Each line of the data below between the one containing "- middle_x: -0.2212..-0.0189" and the one containing "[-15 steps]", both included, is to be repeated exactly. Please omit pictures.

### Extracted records
>>

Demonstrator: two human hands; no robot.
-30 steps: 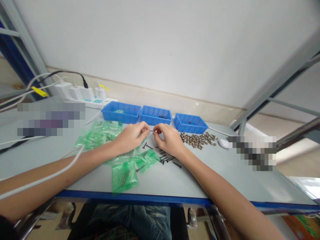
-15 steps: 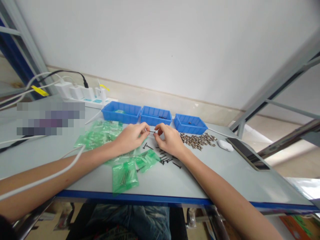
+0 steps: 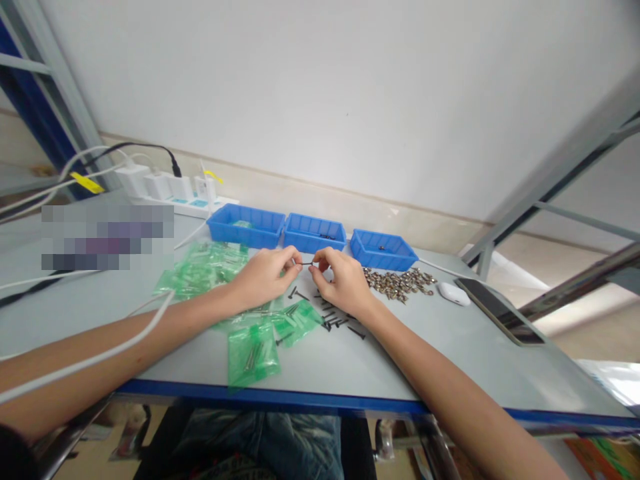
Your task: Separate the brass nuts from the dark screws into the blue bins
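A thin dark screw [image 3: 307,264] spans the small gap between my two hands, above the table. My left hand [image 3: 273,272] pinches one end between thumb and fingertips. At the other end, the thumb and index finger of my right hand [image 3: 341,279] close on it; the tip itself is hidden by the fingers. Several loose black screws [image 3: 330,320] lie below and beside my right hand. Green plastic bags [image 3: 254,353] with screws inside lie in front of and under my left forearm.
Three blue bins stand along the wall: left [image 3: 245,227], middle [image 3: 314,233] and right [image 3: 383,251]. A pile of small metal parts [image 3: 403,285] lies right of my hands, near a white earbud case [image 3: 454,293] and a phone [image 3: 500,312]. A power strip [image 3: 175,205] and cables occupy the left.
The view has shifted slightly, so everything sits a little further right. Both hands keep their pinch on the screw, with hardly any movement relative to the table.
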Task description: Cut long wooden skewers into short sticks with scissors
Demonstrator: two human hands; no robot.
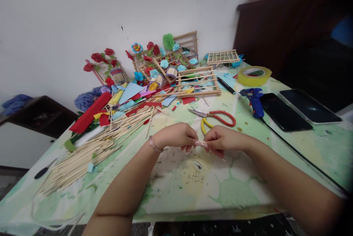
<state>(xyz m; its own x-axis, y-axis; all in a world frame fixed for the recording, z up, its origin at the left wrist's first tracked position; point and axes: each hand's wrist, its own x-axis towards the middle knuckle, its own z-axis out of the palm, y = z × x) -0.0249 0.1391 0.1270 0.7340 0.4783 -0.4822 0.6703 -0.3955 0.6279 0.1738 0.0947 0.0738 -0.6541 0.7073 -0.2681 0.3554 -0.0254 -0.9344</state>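
Observation:
My left hand (180, 136) and my right hand (222, 140) meet over the front middle of the table. Their fingertips pinch together around something small and pale, too little to name. Both hands are closed, with thumbs and forefingers touching or nearly so. Just behind them lies a pair of scissors (222, 116) with one red and one yellow handle, its blades slightly apart. A blue glue gun (256, 103) rests to the right of the scissors, its black cord running toward the right edge.
Many thin wooden sticks (82, 158) spread over the left side. Stick frames (198, 81) with paper flowers (96, 57) line the wall among paper scraps. On the right are yellow tape (253, 76), a black marker (226, 85) and two phones (286, 113), (310, 105).

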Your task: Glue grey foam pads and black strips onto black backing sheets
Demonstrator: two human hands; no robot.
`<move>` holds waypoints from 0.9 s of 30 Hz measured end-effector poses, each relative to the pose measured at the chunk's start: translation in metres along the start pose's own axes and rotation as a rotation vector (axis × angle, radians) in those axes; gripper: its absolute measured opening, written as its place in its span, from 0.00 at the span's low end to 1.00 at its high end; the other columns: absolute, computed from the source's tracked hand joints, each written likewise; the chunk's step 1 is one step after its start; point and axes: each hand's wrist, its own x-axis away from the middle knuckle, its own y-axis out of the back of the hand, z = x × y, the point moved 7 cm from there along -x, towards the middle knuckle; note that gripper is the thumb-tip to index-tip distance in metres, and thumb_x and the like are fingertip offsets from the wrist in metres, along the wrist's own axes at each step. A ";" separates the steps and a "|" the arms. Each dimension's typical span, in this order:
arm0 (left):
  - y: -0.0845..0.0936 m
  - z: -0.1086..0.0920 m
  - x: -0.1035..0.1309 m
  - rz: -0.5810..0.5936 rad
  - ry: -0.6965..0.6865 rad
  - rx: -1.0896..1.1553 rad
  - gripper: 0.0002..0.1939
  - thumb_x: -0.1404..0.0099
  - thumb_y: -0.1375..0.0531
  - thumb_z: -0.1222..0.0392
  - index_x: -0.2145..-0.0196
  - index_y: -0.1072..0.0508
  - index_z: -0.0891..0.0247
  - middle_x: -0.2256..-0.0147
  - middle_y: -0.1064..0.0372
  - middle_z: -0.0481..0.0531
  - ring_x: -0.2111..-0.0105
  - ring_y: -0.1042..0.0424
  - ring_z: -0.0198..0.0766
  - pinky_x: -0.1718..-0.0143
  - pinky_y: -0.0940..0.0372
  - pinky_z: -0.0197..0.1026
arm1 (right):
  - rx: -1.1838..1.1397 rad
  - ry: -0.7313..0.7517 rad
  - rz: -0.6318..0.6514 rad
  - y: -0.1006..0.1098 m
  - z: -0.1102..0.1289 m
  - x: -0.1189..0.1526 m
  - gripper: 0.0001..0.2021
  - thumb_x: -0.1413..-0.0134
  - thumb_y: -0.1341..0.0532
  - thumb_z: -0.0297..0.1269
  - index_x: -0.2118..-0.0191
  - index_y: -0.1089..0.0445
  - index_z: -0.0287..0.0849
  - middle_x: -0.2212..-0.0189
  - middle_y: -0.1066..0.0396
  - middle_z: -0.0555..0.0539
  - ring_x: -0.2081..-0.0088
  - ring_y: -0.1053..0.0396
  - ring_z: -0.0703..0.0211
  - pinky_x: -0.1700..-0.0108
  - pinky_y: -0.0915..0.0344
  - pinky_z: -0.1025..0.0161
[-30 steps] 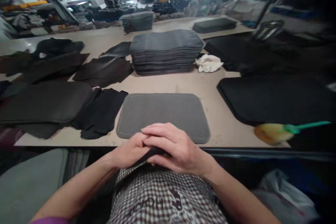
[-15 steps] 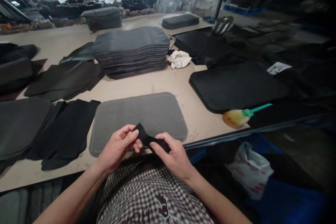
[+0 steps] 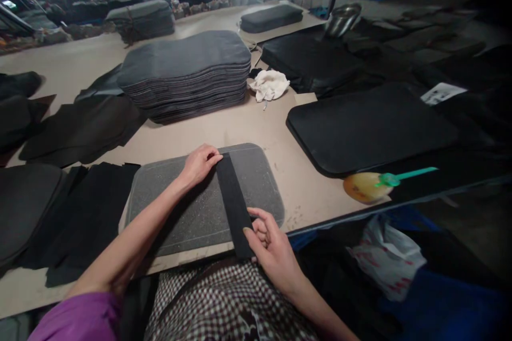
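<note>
Black strip lies lengthwise away from the person over the grey panel, right of its middle, near end past the panel's near edge. Left hand pinches the strip's far end, fingertips down by the panel's far edge. Right hand has thumb and curled fingers on the strip's right edge, close to the near end. Panel flat on bench, stitch-like line around its border. Tall stack of grey panels behind, white cloth just beside it. Right: black panels, yellow bottle with green nozzle, tipped over. Left: black pieces, overlapping.
</note>
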 end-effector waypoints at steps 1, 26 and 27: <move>-0.004 0.000 -0.009 -0.008 -0.023 -0.038 0.07 0.30 0.37 0.57 0.67 0.25 0.60 0.65 0.27 0.51 0.62 0.29 0.42 0.57 0.37 0.43 | -0.010 -0.006 -0.007 0.001 0.002 -0.004 0.20 0.29 0.42 0.49 0.38 0.39 0.48 0.69 0.42 0.55 0.73 0.38 0.65 0.73 0.32 0.68; -0.028 0.008 -0.045 0.037 -0.083 -0.198 0.06 0.29 0.36 0.58 0.65 0.24 0.61 0.65 0.29 0.53 0.61 0.30 0.45 0.56 0.37 0.45 | 0.041 -0.013 -0.005 0.009 0.013 -0.027 0.14 0.28 0.44 0.48 0.46 0.36 0.45 0.76 0.43 0.59 0.81 0.38 0.67 0.77 0.37 0.69; -0.028 0.008 -0.045 0.035 -0.083 -0.206 0.07 0.29 0.36 0.57 0.65 0.24 0.60 0.65 0.29 0.53 0.60 0.30 0.45 0.56 0.37 0.45 | 0.046 -0.009 -0.007 0.010 0.014 -0.027 0.14 0.28 0.44 0.48 0.47 0.36 0.45 0.76 0.43 0.59 0.81 0.38 0.66 0.77 0.37 0.68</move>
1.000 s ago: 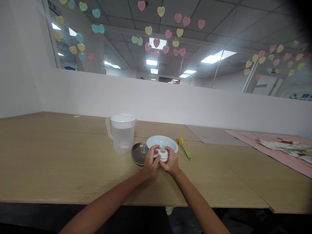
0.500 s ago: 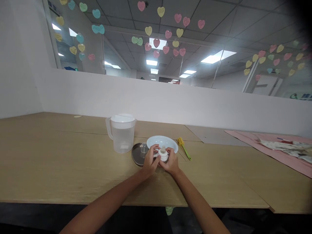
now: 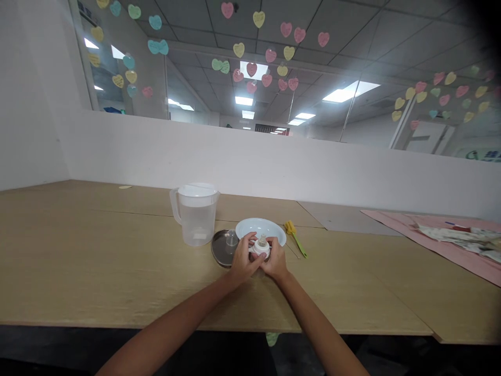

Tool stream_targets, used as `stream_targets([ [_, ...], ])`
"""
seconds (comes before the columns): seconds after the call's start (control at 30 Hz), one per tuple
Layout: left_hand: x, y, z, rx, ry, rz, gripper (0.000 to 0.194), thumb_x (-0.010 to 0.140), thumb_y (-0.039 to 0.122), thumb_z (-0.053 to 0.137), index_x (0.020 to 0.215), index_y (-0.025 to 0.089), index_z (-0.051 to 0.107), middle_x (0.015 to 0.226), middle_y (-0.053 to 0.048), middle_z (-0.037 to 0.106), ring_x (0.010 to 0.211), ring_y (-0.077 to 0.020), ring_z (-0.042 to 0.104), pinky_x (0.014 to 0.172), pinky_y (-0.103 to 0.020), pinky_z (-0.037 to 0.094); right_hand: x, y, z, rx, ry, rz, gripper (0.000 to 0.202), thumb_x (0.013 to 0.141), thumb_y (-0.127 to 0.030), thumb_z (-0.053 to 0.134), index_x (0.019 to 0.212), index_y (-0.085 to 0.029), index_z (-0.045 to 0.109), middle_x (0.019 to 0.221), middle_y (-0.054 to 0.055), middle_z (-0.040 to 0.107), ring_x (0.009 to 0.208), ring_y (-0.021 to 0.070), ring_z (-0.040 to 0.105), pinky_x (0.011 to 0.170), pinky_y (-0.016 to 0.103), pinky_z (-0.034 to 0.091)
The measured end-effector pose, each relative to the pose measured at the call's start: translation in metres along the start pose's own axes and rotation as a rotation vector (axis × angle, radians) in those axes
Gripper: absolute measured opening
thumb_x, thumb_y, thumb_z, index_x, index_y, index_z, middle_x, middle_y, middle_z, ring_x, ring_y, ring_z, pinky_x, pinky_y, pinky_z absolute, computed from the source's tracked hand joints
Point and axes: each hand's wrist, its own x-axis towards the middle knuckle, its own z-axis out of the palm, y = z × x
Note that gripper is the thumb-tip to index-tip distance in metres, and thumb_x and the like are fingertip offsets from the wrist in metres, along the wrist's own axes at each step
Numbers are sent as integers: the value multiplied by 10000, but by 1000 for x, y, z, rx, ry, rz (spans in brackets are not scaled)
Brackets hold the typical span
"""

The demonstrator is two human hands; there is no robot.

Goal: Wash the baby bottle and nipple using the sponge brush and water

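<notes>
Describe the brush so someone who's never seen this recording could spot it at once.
On the table, find the white bowl. Just right of it lies the brush, its handle end nearer the camera. Its yellow head and bright green handle set it apart from the thin stick beside it.

Looks like an office or a similar workplace, judging by the large glass panels [image 3: 313, 116] above a white wall [image 3: 250, 156], dotted with pastel heart-shaped notes [image 3: 259, 19]. Shows, in the glass, a tiled ceiling [image 3: 352, 31] with rectangular light panels [image 3: 344, 94], plus sign lettering [image 3: 492, 154] at far right. Includes a long wood-toned worktable [image 3: 117, 271] against the wall.
</notes>
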Motion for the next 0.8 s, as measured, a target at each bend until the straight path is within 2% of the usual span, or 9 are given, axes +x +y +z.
stream_targets([
  [0.2, 0, -5, 0, -80, -21, 7, 498, 770, 294, 527, 1211, 182, 326, 1075, -86, 506, 980, -198, 504, 876, -370, 395, 3, -1, -1, -19, -6, -142, 414, 702, -405, 560, 1019, -157, 466, 866, 96, 602, 789, 218, 584, 674, 343, 487],
  [0.43, -1, -8, -1, -111, -64, 25, 433, 805, 234, 461, 1216, 188, 331, 1100, -89, 507, 1036, -212, 481, 901, -379, 370, 1, -1, -1, -43, 12, -43, 313, 666, -407, 551, 854, -174, 460, 713, 45, 566, 624, 179, 547, 554, 294, 445],
  [0.53, -1, -5, -1, -54, -52, 44, 435, 802, 243, 464, 1215, 189, 337, 1105, -88, 485, 1011, -204, 474, 891, -370, 374, 1, -1, -1, -22, -3, -51, 333, 673, -417, 554, 884, -175, 464, 745, 50, 578, 652, 180, 557, 578, 295, 454],
  [0.7, -1, -2, 1, -1, -6, -3, 526, 748, 297, 555, 1209, 180, 331, 1070, -83, 464, 917, -186, 486, 843, -356, 404, 1, 0, 0, -6, 1, -136, 432, 713, -401, 547, 1058, -156, 457, 914, 103, 598, 833, 218, 576, 703, 341, 479],
  [0.8, 0, -2, 0, -29, -12, -33, 518, 761, 304, 546, 1214, 184, 327, 1018, -69, 484, 922, -184, 496, 846, -353, 407, 2, 0, 1, -14, -5, -141, 403, 716, -403, 539, 1028, -155, 475, 877, 96, 598, 798, 213, 576, 681, 339, 479],
])
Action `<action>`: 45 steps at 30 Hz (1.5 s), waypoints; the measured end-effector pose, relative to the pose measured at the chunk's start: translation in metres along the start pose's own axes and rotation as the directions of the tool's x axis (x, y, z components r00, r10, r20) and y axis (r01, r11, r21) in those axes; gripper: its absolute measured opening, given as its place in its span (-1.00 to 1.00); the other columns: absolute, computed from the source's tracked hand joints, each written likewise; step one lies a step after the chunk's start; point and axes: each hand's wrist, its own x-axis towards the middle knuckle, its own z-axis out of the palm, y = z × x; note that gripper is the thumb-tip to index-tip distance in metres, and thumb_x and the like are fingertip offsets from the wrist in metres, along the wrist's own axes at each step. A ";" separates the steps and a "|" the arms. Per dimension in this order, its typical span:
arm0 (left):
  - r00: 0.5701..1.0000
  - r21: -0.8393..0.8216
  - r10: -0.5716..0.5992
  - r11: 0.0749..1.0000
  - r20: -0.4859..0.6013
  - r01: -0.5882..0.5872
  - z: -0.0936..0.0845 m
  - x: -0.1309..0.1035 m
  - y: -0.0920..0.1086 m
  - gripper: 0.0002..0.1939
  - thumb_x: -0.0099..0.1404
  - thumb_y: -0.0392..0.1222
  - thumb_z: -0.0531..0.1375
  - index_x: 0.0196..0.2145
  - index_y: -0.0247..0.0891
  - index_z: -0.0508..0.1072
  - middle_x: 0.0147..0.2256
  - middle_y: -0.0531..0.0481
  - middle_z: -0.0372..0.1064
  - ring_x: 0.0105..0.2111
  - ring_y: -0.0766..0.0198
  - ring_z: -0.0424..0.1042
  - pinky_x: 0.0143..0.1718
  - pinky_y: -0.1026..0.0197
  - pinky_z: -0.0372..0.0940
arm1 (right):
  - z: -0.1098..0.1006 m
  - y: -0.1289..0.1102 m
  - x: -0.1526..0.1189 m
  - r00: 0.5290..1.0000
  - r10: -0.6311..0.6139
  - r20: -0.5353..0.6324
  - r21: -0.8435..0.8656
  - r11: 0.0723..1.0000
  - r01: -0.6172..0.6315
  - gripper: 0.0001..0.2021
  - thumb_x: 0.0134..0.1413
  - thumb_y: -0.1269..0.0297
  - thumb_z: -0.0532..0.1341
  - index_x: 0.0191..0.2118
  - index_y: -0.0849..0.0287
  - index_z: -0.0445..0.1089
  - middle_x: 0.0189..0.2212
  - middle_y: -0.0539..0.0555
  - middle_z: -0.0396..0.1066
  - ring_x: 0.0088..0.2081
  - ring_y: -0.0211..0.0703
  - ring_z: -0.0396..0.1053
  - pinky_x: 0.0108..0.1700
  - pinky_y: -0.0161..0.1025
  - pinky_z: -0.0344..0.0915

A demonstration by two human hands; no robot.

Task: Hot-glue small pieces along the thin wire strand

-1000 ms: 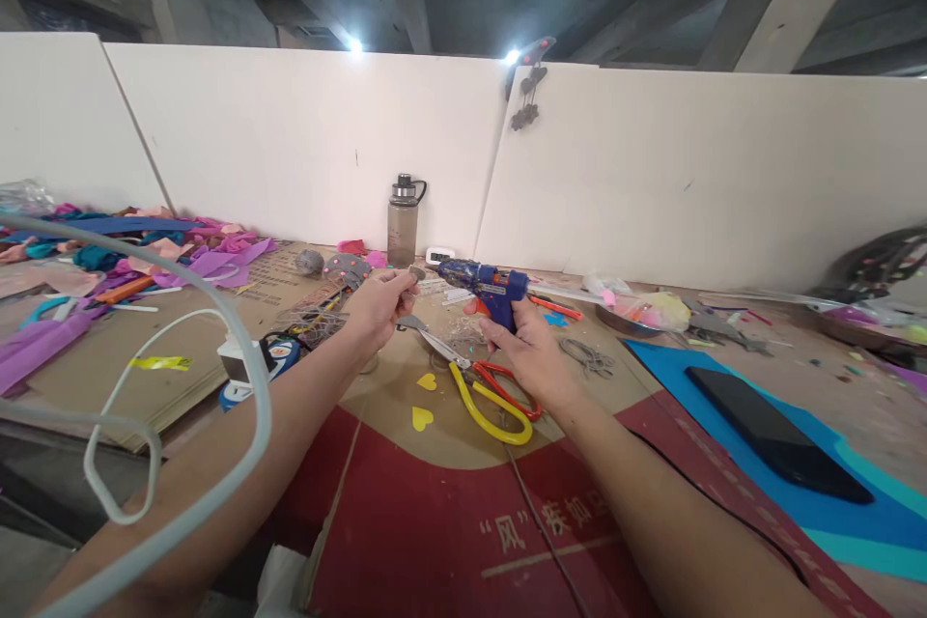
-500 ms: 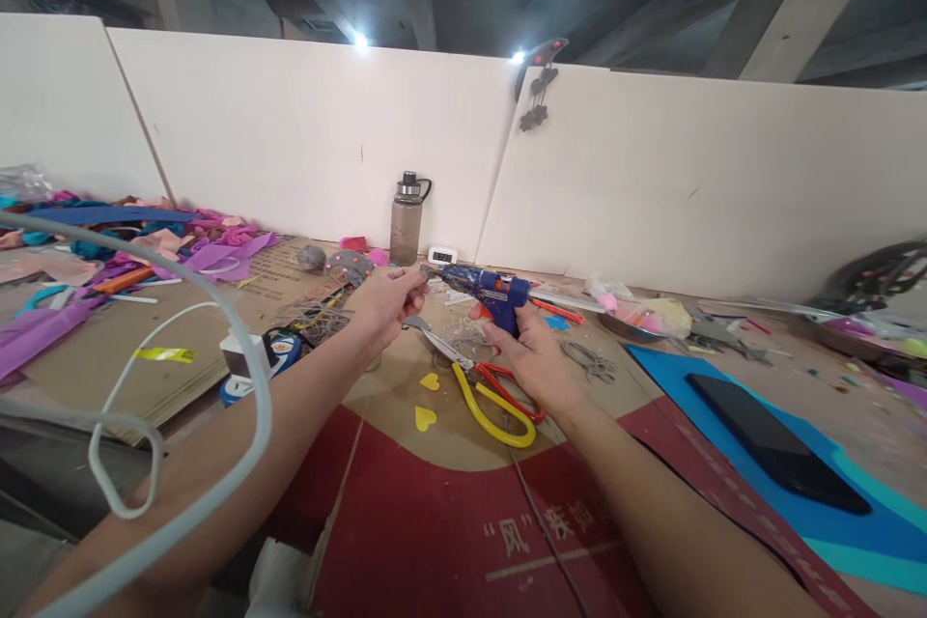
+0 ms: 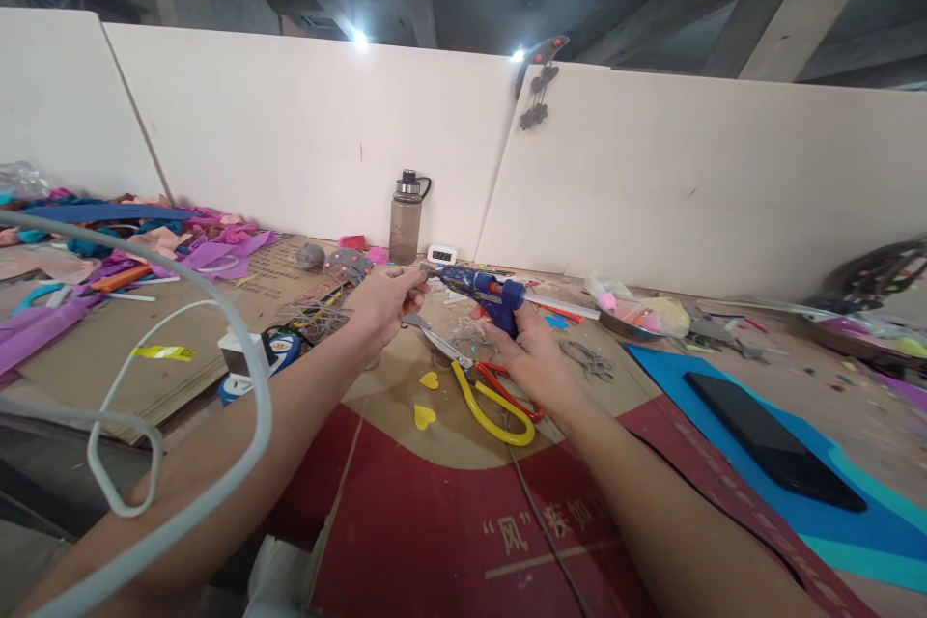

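Observation:
A blue hot glue gun (image 3: 478, 288) is gripped in my right hand (image 3: 534, 352), its nozzle pointing left and a clear glue stick (image 3: 561, 305) running out of its back. Opposite the nozzle, my left hand (image 3: 395, 301) pinches a small dark piece at the fingertips, too small to name. The nozzle meets or nearly meets that piece. Below the hands lie scissors (image 3: 492, 406) with one yellow and one red handle, beside two yellow hearts (image 3: 425, 417) on the cardboard (image 3: 406, 449).
A bottle (image 3: 406, 222) and small clock (image 3: 441, 255) stand against the white partition (image 3: 304, 126). A phone (image 3: 774, 439) rests on blue sheets at right. A white cable (image 3: 257, 406) loops across the left foreground, near a tape measure (image 3: 286, 350). Felt scraps (image 3: 224, 256) pile up at far left.
The glue gun's rear has dipped slightly in my right hand, and the glue stick slopes a little lower. My left hand stays in nearly the same spot, still pinching.

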 end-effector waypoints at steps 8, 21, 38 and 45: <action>1.000 -0.025 -0.026 0.999 0.001 0.026 0.001 0.001 0.000 -0.82 -0.02 -0.22 0.26 -0.62 -0.32 0.33 -0.60 0.06 0.30 -0.68 0.53 0.16 -0.67 0.42 0.04 | -0.001 -0.004 0.000 1.000 0.010 0.012 0.010 1.000 -0.010 -0.78 0.14 0.23 0.11 -0.12 0.14 0.35 -0.22 0.11 0.47 -0.22 -0.05 0.37 -0.10 -0.09 0.25; 0.998 -0.045 -0.060 0.997 -0.034 0.058 0.002 0.000 0.003 -0.87 -0.02 -0.27 0.24 -0.60 -0.33 0.34 -0.60 0.05 0.31 -0.68 0.53 0.16 -0.69 0.44 0.03 | -0.004 -0.003 -0.001 0.999 -0.040 0.036 -0.121 0.992 0.044 -0.72 0.19 0.12 0.07 -0.12 0.17 0.37 -0.18 0.20 0.47 -0.14 0.04 0.38 -0.07 -0.03 0.26; 0.993 -0.048 -0.101 0.994 -0.053 0.099 0.004 -0.002 0.007 -0.86 -0.06 -0.27 0.26 -0.61 -0.35 0.34 -0.61 0.04 0.31 -0.69 0.53 0.16 -0.69 0.43 0.03 | -0.004 -0.004 0.000 0.999 -0.001 0.047 -0.137 0.991 0.007 -0.74 0.17 0.19 0.08 -0.10 0.18 0.37 -0.19 0.18 0.47 -0.17 0.03 0.39 -0.09 -0.03 0.27; 0.991 -0.096 -0.117 0.989 -0.059 0.111 0.002 0.000 0.006 -0.86 -0.06 -0.29 0.26 -0.59 -0.35 0.35 -0.61 0.05 0.31 -0.69 0.54 0.15 -0.68 0.43 0.05 | -0.004 -0.005 -0.002 0.999 -0.050 0.003 -0.110 0.993 0.050 -0.78 0.16 0.18 0.09 -0.15 0.12 0.38 -0.27 0.12 0.48 -0.25 -0.01 0.38 -0.16 -0.07 0.29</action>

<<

### Result for this task
  - middle_x: -0.2212..-0.0189
  - middle_y: -0.1066..0.0396
  - middle_z: -0.0555..0.0539
  - ring_x: -0.2081..-0.0088
  - ring_y: -0.1053..0.0396
  - ring_z: -0.0703..0.0211
  - pinky_x: -0.1700..-0.0108
  - pinky_y: -0.0915..0.0344
  - pinky_z: -0.1025..0.0161
[-30 steps] 
[-15 steps] 

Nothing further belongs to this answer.